§ Work instruction:
For every line in the data below that contains "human", copy the line.

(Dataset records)
*** Begin section ***

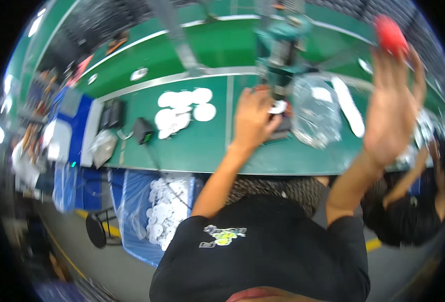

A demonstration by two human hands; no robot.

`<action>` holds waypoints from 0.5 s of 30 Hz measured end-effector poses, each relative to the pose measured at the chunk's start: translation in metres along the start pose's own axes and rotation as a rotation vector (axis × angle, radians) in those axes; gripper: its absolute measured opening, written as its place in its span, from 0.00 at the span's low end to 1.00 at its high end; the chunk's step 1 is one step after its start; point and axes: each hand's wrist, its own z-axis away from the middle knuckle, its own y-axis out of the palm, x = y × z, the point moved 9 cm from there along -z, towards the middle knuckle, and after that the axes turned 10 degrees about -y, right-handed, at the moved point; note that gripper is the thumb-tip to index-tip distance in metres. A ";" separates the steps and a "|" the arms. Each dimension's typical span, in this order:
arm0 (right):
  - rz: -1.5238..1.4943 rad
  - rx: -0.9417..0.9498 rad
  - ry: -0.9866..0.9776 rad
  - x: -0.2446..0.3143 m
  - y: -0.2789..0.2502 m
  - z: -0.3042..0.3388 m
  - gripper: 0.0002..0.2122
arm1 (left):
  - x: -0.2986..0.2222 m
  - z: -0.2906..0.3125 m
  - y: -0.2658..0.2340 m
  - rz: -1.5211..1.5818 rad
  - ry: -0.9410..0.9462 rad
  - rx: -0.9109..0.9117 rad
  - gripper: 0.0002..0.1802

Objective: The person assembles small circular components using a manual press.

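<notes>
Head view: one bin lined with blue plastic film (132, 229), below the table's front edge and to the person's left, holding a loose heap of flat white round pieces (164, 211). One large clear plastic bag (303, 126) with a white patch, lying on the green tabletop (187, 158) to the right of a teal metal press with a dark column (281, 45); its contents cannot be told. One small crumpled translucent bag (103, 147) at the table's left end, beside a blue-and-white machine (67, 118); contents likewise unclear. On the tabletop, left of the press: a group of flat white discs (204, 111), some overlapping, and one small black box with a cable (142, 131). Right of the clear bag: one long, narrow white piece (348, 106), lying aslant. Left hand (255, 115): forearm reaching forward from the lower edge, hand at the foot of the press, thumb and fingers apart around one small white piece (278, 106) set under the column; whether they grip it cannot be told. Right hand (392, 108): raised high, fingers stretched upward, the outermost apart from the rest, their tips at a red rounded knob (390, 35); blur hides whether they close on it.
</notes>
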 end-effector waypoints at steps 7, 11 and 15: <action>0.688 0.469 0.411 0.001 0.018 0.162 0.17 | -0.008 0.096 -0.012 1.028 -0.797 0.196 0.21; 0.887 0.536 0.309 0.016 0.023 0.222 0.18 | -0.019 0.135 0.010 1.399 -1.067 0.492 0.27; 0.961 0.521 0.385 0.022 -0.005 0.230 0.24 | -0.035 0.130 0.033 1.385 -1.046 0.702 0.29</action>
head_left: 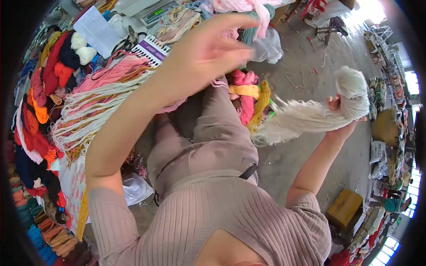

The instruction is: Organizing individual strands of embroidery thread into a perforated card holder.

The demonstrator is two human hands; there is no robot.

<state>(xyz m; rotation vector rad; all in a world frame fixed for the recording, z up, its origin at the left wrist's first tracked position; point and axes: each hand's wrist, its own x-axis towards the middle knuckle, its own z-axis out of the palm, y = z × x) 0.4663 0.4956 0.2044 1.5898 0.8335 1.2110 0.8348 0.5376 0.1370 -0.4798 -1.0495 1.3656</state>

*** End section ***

§ Problem solution:
A demonstration by two human hands; no robot.
The demonstrator is two human hands; there is no robot.

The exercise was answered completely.